# XM Sound Quality Upgrades - August 5th



## Steve Mehs (Mar 21, 2002)

Courtesy of Ryan at XMFan


----------



## Dolly (Jan 30, 2007)

Steve Mehs said:


> Courtesy of Ryan at XMFan


Thanks Ryan


----------



## Steve Mehs (Mar 21, 2002)

I did a 120 miles round road trip today for the sole purpose of analyzing XMs better sound quality. For the most part I'm very impressed, Big Tracks, Lucy, Squizz and The Message all sound much better. The bass has been cut back dramatically and you can hear more highs and mid range. Flight 26 still sounds a little bad, but better then it was. And while I don't listen regularly XM Hitlist was incredible. I have Lips Of An Angel by Hinder in my Tune Select, on XM 30 it used to sound like a tin can, now maybe 1 notch below my iPod. 

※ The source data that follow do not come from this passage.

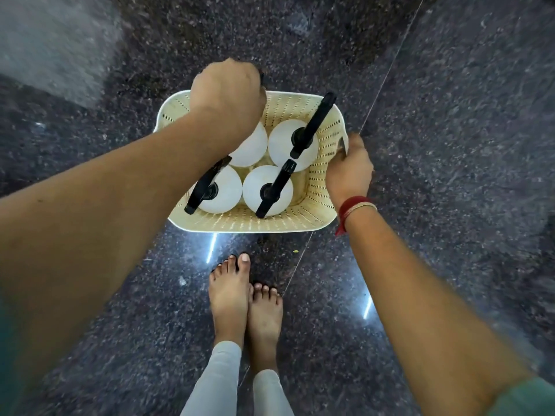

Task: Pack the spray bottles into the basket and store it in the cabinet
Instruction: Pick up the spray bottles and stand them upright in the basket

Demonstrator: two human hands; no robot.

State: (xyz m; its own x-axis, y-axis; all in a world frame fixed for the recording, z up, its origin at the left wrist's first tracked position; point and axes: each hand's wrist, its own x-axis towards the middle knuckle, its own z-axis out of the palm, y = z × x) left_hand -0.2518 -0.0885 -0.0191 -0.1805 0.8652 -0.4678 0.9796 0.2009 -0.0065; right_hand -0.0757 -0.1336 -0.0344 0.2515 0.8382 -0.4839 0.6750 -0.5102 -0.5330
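Down at my end, bare feet stand on the dark speckled floor. Just beyond them sits the cream basket with four white spray bottles upright inside. My right hand pinches the basket's right rim. Farther out, my left hand is fisted over the far-left bottle, apparently around its black sprayer, though the fingers are hidden.

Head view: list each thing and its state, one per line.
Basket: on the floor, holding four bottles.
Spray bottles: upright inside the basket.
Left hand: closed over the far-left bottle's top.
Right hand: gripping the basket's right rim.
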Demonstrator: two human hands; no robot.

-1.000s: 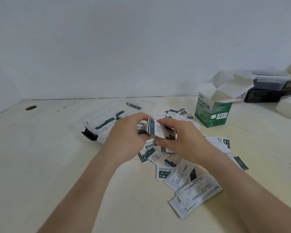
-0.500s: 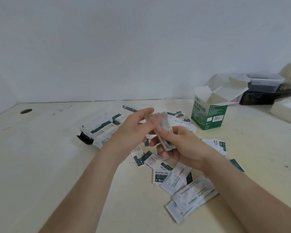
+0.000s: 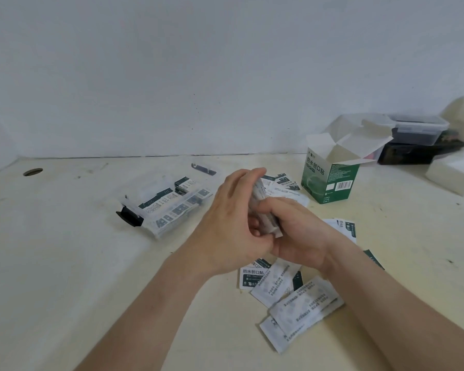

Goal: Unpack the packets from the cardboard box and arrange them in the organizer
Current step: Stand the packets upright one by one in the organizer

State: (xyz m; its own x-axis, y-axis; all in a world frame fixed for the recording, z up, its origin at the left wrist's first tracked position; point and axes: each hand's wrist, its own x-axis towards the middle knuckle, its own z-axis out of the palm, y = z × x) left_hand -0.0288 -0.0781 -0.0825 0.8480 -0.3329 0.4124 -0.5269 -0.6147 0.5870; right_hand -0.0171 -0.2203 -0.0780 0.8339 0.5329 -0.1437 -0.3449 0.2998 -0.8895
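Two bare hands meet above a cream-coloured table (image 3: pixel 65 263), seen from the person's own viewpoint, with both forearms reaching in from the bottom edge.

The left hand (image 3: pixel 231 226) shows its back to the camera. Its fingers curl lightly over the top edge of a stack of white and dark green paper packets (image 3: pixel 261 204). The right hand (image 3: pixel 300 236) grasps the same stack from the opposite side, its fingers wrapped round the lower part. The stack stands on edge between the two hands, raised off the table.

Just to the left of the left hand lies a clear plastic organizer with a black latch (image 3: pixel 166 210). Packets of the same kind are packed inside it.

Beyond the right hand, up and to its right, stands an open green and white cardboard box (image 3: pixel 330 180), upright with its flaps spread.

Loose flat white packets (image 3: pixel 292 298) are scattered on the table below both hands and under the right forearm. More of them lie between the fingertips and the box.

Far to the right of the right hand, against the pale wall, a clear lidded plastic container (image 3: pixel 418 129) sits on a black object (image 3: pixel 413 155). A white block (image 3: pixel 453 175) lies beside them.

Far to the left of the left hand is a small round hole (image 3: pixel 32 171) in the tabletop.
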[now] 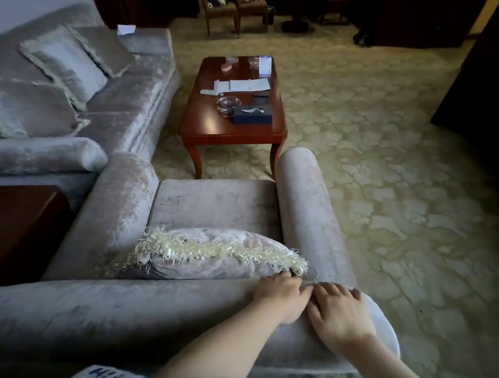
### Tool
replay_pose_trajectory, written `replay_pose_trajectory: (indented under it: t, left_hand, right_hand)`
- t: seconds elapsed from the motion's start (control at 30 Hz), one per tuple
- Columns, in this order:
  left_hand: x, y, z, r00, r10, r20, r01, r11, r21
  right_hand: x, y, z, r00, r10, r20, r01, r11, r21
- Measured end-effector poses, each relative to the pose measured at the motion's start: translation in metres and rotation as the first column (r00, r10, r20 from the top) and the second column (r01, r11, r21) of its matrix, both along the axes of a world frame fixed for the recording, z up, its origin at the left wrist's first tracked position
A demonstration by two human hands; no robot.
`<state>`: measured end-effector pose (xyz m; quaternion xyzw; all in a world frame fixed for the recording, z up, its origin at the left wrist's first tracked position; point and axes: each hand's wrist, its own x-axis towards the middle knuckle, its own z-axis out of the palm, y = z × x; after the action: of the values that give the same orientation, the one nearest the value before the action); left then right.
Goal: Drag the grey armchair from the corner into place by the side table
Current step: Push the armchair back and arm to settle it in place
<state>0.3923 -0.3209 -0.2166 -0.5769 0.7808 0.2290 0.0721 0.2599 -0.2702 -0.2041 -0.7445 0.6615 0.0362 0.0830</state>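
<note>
Single head-worn wide-angle view, high above and just behind the backrest of the grey velvet armchair (213, 201), tilted forward and down. Very near the left hand (278, 292) and right hand (339, 315), both low in frame on the backrest top. Facing across the seat toward the red-brown wooden coffee table (221, 127), further off, on the patterned beige carpet (393, 175). Dark wooden side table (11, 224) at left edge.

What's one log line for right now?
left hand: grips armchair back | right hand: rests beside it | side table: left of armchair
</note>
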Motion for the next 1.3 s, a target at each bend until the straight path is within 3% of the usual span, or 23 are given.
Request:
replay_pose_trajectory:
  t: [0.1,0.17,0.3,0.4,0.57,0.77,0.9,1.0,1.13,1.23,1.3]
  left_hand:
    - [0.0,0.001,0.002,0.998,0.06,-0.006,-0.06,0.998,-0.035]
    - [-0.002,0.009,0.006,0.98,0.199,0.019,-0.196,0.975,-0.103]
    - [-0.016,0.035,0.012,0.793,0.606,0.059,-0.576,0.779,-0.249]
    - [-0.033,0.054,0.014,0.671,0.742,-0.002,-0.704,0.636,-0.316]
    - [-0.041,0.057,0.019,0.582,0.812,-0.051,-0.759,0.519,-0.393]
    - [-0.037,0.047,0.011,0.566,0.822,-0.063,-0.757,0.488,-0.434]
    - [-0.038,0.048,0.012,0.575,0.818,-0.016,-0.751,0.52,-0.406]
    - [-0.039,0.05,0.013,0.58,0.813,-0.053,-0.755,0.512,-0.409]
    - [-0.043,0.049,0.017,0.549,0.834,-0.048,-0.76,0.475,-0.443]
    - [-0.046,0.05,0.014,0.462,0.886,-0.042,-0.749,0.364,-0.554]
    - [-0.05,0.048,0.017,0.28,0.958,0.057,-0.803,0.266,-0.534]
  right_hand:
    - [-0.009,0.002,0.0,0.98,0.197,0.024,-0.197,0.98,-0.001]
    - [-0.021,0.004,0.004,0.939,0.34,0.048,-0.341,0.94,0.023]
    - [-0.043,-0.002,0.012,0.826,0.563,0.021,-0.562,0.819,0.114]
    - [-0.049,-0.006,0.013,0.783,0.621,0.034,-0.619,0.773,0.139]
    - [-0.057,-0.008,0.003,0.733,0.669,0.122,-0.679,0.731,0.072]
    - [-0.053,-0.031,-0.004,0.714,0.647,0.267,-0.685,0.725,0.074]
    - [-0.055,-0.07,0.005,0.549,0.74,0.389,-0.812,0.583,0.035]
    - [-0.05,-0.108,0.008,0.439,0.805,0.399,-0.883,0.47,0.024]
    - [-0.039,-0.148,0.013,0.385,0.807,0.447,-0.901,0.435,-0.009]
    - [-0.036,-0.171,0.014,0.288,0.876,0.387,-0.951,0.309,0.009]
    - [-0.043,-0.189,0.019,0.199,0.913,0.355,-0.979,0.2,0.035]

And at home with XM integrated in my Sony Some Theater receiver, vast improvement as well, still wish their was a little more rear action on the rock channels, but oh well. I don’t think Sirius sounds better then XM anymore, but I also don’t think XM sounds better then Sirius either. They both sound different, and I’m now pretty satisfied with the quality of both again.


----------



## reddice (Feb 18, 2003)

I am glad the 90's channel does not have that bad echo and flat sound anymore. I notice that the other channels don't sound as flat as they use too.


----------



## DBS Commando (Apr 7, 2006)

Do these upgrades also apply to the online service as well? I still need to test it but haven't had time.

Also, is there a list of channels which received this upgrade?


----------



## reddice (Feb 18, 2003)

The online service sounds good. Before they did the upgrade on the sound quality I thought the online streams sounded better than the satellite stations.


----------



## pdxsam (Jun 20, 2004)

DBS Commando said:


> Do these upgrades also apply to the online service as well? I still need to test it but haven't had time.
> 
> Also, is there a list of channels which received this upgrade?

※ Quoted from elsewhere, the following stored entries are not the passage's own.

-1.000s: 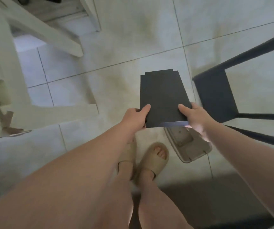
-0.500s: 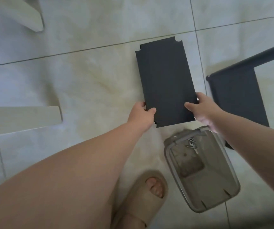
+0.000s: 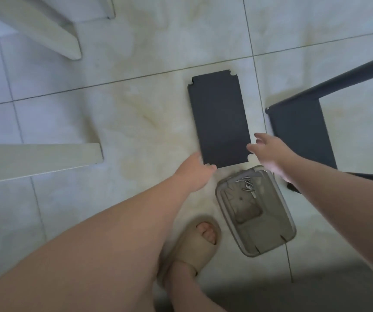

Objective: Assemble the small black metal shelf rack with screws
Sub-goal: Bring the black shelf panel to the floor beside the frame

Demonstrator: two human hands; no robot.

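Right hand [image 3: 269,152] has released matte notched panel [image 3: 219,122], fingers wide; left hand [image 3: 194,174] touches corner.

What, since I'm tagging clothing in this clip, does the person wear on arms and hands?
Nothing that shows. The left forearm and right forearm are bare with no sleeve in frame, and the left hand and right hand carry no glove, watch, bracelet or ring that can be made out, though the right hand is blurred.
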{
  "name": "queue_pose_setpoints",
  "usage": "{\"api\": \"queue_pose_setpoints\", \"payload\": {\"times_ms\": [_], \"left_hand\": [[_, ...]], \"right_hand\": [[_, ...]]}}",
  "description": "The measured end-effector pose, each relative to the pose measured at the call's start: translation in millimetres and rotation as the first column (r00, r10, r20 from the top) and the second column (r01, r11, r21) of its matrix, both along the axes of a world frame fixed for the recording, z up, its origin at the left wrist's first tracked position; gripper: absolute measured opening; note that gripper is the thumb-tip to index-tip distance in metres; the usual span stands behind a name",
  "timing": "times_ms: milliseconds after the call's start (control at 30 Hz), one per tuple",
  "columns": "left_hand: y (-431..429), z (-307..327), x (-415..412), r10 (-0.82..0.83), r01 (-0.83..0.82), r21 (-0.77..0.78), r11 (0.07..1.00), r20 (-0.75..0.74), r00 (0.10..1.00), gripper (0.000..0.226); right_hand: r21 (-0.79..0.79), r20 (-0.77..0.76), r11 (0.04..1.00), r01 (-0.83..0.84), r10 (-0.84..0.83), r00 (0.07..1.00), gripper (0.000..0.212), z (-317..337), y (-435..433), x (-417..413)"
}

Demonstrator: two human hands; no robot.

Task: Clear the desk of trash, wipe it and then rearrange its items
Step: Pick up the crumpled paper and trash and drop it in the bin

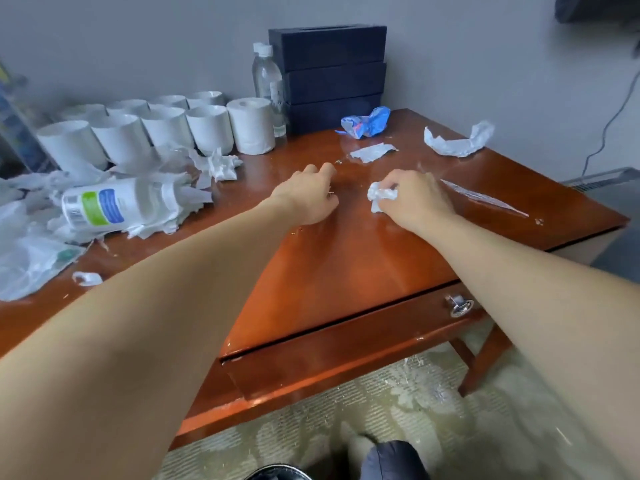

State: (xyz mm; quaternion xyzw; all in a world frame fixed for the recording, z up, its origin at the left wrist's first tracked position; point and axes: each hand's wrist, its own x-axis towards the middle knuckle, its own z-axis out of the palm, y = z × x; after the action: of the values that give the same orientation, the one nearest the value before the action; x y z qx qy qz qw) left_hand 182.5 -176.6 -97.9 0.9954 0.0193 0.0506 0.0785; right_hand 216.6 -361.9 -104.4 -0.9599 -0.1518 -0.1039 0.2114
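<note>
My right hand grips a crumpled white tissue just above the glossy brown desk. Beside it, my left hand reaches over the desk middle with fingers curled down at small crumbs; whether it pinches anything is unclear. Scraps of trash lie beyond: a flat white paper piece, a blue crumpled wrapper, a long white crumpled wrapper and a clear plastic sleeve to the right.
White mugs and a toilet roll stand at the back left by water bottles and stacked dark boxes. A lying white bottle, torn tissues and plastic bags crowd the left. A drawer handle faces front.
</note>
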Motion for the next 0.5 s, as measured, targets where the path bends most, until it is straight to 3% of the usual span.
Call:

All of the music channels.


----------



## Steve Mehs (Mar 21, 2002)

XM Radio Online should sound the same as it did before. I belive it just streams in regular WMA format.


----------



## Chris Blount (Jun 22, 2001)

I agree. The sound quality is much better. The dynamic range is getting closer to CDs although the music still sounds slighty compressed (quiet passage are boosted and loud passage are reduced).

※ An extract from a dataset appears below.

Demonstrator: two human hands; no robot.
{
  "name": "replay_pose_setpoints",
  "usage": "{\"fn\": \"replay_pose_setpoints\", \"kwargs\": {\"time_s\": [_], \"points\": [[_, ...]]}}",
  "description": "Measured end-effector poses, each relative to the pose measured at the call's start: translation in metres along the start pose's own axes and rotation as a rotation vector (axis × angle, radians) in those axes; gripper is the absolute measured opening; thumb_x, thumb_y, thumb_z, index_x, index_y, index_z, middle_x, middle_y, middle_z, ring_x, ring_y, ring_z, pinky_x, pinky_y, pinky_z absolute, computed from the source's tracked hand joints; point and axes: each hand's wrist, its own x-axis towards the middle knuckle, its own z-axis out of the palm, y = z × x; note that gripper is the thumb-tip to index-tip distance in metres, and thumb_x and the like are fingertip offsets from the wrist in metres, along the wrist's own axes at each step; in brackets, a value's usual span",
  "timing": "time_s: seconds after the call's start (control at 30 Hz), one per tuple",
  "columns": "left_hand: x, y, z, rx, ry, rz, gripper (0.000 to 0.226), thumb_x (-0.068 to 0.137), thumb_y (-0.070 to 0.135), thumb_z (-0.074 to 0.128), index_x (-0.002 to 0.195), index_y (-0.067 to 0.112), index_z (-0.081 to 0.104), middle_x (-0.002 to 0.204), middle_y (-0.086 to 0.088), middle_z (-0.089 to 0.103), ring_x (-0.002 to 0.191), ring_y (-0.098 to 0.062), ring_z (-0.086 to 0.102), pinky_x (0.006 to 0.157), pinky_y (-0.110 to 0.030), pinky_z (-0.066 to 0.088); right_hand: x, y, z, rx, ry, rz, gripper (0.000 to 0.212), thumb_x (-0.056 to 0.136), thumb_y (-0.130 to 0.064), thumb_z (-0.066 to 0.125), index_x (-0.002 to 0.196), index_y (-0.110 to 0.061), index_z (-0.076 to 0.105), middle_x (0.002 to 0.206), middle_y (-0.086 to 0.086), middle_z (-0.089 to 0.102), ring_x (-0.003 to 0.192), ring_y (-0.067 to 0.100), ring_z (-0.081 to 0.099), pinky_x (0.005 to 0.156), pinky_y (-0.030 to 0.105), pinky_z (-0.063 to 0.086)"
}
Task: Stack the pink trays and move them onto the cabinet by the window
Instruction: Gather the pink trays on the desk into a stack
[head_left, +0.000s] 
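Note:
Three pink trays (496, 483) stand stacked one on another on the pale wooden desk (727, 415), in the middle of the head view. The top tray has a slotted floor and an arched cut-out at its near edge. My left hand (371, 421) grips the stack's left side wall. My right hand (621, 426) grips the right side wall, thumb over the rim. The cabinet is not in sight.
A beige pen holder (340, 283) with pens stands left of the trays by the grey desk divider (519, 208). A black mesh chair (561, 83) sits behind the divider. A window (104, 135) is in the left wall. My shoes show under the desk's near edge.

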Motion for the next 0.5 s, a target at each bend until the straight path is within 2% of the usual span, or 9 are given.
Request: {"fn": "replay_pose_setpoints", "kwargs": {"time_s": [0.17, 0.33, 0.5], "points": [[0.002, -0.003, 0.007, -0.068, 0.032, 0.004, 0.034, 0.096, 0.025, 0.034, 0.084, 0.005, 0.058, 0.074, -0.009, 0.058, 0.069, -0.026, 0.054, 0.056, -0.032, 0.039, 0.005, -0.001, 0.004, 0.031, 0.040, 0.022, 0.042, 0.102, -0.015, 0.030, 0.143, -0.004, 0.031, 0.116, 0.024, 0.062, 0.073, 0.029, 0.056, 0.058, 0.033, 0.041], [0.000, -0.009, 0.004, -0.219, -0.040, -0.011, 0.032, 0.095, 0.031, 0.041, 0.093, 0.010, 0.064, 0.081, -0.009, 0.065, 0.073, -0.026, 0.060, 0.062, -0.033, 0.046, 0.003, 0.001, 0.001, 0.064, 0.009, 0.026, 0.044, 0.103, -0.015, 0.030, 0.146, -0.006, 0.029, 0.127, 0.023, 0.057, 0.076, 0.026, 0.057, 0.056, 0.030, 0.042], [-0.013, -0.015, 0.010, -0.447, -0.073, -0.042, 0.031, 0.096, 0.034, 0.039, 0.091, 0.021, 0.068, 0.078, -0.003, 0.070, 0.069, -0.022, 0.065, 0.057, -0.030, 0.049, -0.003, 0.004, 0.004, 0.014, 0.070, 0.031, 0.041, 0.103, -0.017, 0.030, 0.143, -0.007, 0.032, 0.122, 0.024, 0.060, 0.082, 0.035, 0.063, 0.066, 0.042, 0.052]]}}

Still, sounds great and definitely a noticeable upgrade.


----------



## Dolly (Jan 30, 2007)

Oh "The Lips of an Angel" I love that song :angel: :sunsmile: I haven't listen to it in my vehicle since the sound was upgraded. But actually since I have the Bose Sound System about anything sounds great on it :sunsmile:


----------



## Dolly (Jan 30, 2007)

After seeing these posts last night I had to get in my car and drive to hear the new XM sound. It was great :goodjob:


----------



## vollmey (Mar 23, 2007)

Dolly said:


> After seeing these posts last night I had to get in my car and drive to hear the new XM sound. It was great :goodjob:


Agreed, sound is much better.


----------



## reddice (Feb 18, 2003)

The stations don't sound as flat as they use too.


----------



## Steve Mehs (Mar 21, 2002)

Dolly said:


> Oh "The Lips of an Angel" I love that song :angel: :sunsmile: I haven't listen to it in my vehicle since the sound was upgraded. But actually since I have the Bose Sound System about anything sounds great on it :sunsmile:


You must not have listened to the lyrics :lol: You're the first person of the female variety that I have heard said likes the song after listening to the lyrics. I've also heard comments requiring the quality of this particular song from others. Those that have only heard Lips Of An Angel on terrestrial radio have made comments to me about it sounding different. XM doesn't pitch music, they have no commercials so they have no motivation to pitch so the song sounds like it does on the CD, not on terrestrial radio.


----------